А в то время, когда эти господа предаются болтовне, Леонид Сошнин через отверстие в крыше прыгает в запертый телятник, попадая в лужу навозной жижи, в которой стоят голодные телята. Он открывает двери, освобождая испуганных женщин, впуская заодно в телятник и свет осеннего дня, и идет с голыми руками на Веньку Фомина, хватающего лежащие подле него вилы. Ржавые вилы с ржавыми огрызками зубьев. «Запорю, падла!» — орет от страха бандит, и ржавый рожок вил втыкается в плечо Сошнина, пробивает плевру; майка его, тут же напитавшись кровью, «кисельным липким сгустком» сползает к поясу.
«Правда — самое естественное состояние человека», — рассуждает Астафьев, но как же нелегко говорить эту правду, писать эту правду, потому что не благостное у нее лицо, не кремовые тона, не пряник она глазированный, а черный хлеб. Тут надо «обнажиться до кожи, до неуклюжих мослаков, до тайных неприглядных мест, доскребаясь умишком до подсознания», а подсознание — это тьма-тьмущая. Вывести человека из этой тьмы на свет — дело писателя.
Правда — это и «даже, когда ты привычно лжешь себе пли другим». «И самый страшный убийца, вор, мордоворот, неумный начальник, хитрый и коварный командир — все-все это правда, порой неудобная, отвратительная». И то, что кровь раненого милиционера и убитого им бандита — еще ранее, в главе, предшествующей сцене в телятнике, — смешиваются на полу «скорой помощи», которая везет одного в больницу, а другого в морг, — тоже правда.
Для того чтобы добраться до «гнилой утробы человечишки» и чтоб от этой гнилой утробы в небо воспарить, вера нужна, сострадание нужно, любовь нужна.
В астафьевской иронии и самоиронии (а герой и автор стоят у него недалеко друг от друга) есть и любовь и боль.
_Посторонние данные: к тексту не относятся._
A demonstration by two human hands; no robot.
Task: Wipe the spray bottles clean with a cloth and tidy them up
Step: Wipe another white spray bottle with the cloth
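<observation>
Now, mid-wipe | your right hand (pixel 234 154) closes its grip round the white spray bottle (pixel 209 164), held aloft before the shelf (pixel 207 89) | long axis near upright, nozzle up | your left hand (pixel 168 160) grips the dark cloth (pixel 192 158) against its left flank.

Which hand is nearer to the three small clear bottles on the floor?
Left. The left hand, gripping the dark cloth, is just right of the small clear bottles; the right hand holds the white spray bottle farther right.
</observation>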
Не посторонним пером все это описано, взят весь Вейск (а считай, и Россия) в разрезе, а кистью верного сына родины — не пасынка, не приемыша, а того, кто за нее, за мать, горой.
«И вопше, маракую я, Левонид, нашей державе честные трудовые люди нужны, а не говоруны и баре. Пустобрехи, вроде моей бабы... Война и пустобрехи довели до того, что села наши и пашни опустели».
Это говорит не какой-нибудь Костанжогло, который весь родился из ума писателя (и в ум вышел), а трудовой человек, который мало что в мирной жизни все может и все делает — и дом ставит, и корову доит, и за пчелами ухаживает, и внучку приучает к работе, и всех Чащиных держит на своем попечении, а заодно и Леонида, считая его за сына, но и на фронте, воюя, успевал и кому обутку починить, кому бритву направить, повозку подлатать, колеса обсоюзить, «втулку там, ось, оглобли ли вытешу, сварить че — суп, кашу, картошки... сруб в землянке сделать, дзот прикрыть».
На таких Маркелах Тихоновичах, как, впрочем, и на Лаврях, на Чичах, на таких, как дядя Паша, милицейский сторож, и держится вера Астафьева. Он этим людям «трибунов» не предоставляет (редко высказываются они), он их просто бережет в сердце, как бережет в памяти Сошнин свои детские мечты.
А в остальном язвительности ему не занимать, яду не одалживать. Посмотрите на эти штампы: дети в «детдоме» тети Грани «проходили трудовую закалку». «Здесь царил дух трудолюбия и братства. Будущие граждане советской державы с самой большой протяженностью железных дорог... заколачивали костыли». К чему тут самая большая протяженность железных дорог? Да это штамп из газеты. И Астафьев смеется над ним. Дорог-то больше всех в мире, а порядка на них нет. Или про отношения Сошнина и Маркела Тихоновича: «И Леонид, не помнящий отца, взращенный пусть и в здоровом, но женском коллективе, всем сердцем откликнулся на родительский зов». Опять штамп, клише, но с другим смыслом. Тут уж ирония безотцовщины, в глубине которой светится смущение и любовь. Речь-то идет о настоящей любви тестя и зятя, а не о показухе.
«Счастливые советские люди в воскресный день наслаждаются заслуженным отдыхом», — так начинается абзац с описанием народного гуляния за городом — того самого гуляния, на котором изнасиловали тетю Граню. «У нас везде есть место подвигу!» — смеется сквозь слезы жена Сошнина, сидя у его изголовья в больнице, куда доставили его после схватки с Венькой Фоминым.
Кстати и некстати возникают эти штампы, эти вездесущие и всегда готовые словесные стереотипы, на которые косо смотрит Астафьев, его живая, смелая, непреднамеренная и — повторяю, настаиваю — свободная речь.